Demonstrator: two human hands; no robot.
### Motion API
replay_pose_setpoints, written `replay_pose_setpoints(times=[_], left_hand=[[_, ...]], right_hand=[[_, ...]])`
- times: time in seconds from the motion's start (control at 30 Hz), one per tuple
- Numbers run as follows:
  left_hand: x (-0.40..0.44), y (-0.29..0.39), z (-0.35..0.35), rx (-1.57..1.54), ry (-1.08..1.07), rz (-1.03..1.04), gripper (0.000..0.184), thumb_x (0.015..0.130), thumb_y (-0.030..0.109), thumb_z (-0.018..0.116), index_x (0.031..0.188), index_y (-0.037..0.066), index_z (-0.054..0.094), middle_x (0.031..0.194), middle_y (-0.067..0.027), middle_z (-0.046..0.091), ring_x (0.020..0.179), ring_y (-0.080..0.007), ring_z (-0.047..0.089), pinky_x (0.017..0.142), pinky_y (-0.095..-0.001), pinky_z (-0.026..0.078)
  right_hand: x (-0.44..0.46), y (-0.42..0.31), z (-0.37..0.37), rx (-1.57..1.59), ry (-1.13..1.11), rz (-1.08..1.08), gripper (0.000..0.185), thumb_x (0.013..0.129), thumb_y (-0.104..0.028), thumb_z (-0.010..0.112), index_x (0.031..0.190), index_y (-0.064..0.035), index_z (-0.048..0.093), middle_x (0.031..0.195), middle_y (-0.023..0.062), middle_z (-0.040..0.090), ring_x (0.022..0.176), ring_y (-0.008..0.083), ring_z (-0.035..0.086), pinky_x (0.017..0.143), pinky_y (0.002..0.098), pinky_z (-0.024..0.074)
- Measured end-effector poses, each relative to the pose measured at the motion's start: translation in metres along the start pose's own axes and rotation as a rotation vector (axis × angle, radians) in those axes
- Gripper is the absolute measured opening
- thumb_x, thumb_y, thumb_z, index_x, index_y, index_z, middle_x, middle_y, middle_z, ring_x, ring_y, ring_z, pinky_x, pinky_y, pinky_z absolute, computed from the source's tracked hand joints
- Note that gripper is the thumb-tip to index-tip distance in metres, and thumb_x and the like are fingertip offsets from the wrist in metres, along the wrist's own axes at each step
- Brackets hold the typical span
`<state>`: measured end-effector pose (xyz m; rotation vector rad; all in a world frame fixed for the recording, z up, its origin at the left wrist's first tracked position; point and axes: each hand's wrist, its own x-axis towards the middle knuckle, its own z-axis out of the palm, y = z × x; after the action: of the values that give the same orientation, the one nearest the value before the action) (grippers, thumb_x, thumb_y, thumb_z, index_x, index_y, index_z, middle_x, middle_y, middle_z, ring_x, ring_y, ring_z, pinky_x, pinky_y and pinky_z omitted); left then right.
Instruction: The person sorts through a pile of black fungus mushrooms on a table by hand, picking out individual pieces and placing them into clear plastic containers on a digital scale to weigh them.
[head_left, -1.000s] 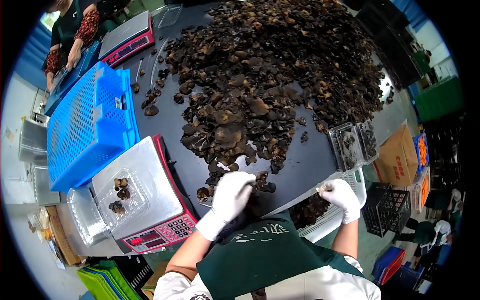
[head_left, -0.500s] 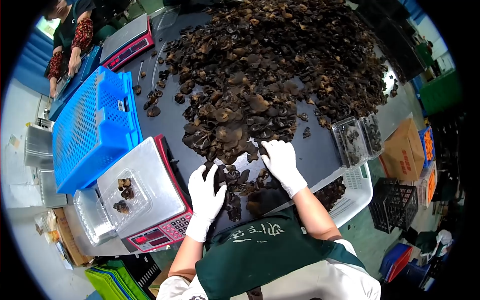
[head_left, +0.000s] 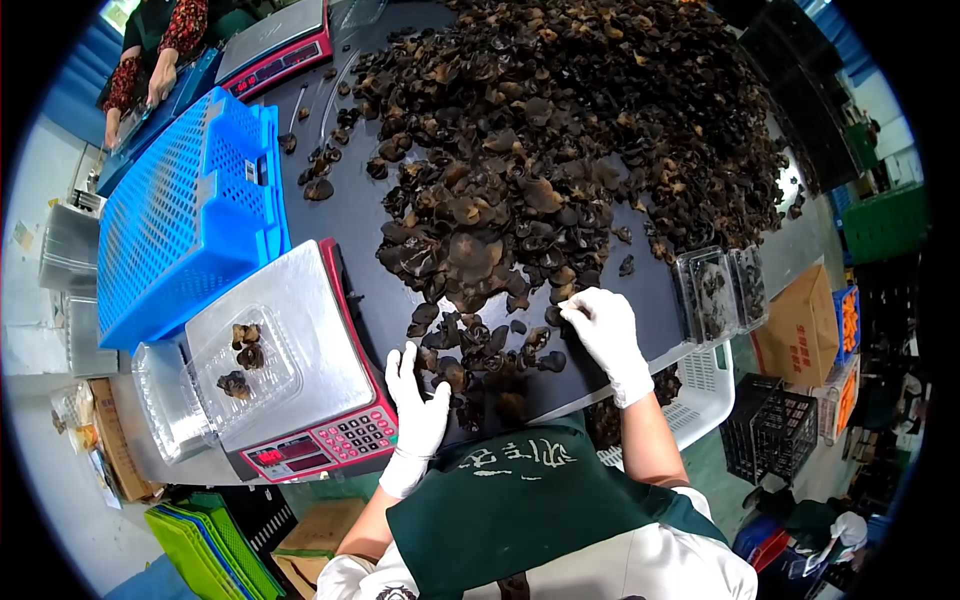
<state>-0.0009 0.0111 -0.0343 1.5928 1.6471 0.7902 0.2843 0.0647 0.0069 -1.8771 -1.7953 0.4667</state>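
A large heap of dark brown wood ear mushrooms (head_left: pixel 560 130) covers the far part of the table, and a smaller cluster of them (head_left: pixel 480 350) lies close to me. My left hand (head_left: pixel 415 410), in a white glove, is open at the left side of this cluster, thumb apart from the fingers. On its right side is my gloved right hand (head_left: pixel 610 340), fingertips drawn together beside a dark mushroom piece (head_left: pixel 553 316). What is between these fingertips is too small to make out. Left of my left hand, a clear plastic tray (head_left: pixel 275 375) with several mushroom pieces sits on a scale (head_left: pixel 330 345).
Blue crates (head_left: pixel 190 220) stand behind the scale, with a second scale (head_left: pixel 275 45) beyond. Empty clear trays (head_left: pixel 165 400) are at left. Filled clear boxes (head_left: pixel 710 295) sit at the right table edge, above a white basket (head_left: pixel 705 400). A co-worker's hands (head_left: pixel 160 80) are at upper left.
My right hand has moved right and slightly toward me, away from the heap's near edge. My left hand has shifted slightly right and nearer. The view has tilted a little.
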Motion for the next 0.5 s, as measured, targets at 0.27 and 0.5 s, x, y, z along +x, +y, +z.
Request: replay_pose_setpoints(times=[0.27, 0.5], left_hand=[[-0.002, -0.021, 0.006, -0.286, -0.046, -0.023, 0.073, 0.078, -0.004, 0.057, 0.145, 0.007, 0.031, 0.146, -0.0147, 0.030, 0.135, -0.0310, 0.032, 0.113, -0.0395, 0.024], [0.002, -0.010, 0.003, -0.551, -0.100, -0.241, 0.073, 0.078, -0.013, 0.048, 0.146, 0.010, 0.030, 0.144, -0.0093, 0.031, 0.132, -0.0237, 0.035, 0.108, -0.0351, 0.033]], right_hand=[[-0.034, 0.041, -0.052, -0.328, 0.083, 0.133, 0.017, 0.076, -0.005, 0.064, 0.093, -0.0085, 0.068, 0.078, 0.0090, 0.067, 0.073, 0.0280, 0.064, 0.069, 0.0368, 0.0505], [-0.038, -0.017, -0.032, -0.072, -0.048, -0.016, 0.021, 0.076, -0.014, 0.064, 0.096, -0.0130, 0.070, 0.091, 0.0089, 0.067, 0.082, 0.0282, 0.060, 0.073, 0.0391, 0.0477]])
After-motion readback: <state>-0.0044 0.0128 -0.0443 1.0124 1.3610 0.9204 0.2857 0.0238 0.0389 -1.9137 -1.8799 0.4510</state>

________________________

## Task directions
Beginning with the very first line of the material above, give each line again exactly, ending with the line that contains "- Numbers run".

## Answer below
Demonstrator: two human hands; no robot.
### Motion API
replay_pose_setpoints, written `replay_pose_setpoints(times=[_], left_hand=[[_, ...]], right_hand=[[_, ...]])`
- times: time in seconds from the motion's start (control at 30 Hz), one per tuple
- Numbers run as follows:

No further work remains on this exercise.